Patriarcat et capitalisme

Le patriarcat a permis à d’attribuer des identités uniques à chaque sexe et des qualités prétendument naturelles. Ainsi, les hommes assument davantage les activités de production qui sont  rémunérées, de l’ordre de la sphère publique et valorisées socialement.

Tandis, que les femmes se sont vues assignées les tâches domestiques, assurant la reproduction de la force de travail, et effectuées gratuitement dans la sphère privée.
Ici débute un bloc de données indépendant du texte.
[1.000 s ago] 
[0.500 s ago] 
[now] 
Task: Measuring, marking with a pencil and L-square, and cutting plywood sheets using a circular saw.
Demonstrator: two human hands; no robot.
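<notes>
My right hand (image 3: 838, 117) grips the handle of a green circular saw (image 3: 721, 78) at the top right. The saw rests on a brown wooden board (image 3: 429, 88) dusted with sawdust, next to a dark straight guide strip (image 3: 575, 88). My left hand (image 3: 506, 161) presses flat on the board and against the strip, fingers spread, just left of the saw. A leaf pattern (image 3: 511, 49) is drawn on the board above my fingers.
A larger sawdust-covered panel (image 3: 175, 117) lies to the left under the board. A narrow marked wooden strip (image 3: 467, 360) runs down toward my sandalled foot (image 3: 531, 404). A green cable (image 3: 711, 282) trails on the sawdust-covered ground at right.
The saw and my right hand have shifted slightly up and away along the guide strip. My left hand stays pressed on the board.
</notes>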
Celles ci sont dévalorisées ne produisant pas des biens susceptibles d’être échangés, permettant de réaliser des économies sur les dépenses publiques  et évitant une diminution du temps de travail de toute la population.

Do the job he left behind

Accomplir le travail qu’il a laissé derrière lui

Le capitalisme utilise l’argument des qualités naturelles pour gérer l’ensemble de la force de travail à son profit, alimentant et renforçant ainsi le patriarcat. En effet, en période économiquement favorable, les femmes constituent une main d’œuvre sous payée, flexible et exploitable. Ce qui permet de faire pression sur l’ensemble des salaires et de diviser les travailleurs. A l’inverse, elles sont congédiées  partiellement ou totalement dans les foyers, afin de se consacrer à leurs  responsabilités familiales, et constituent une main d’œuvre de réserve en période de crise.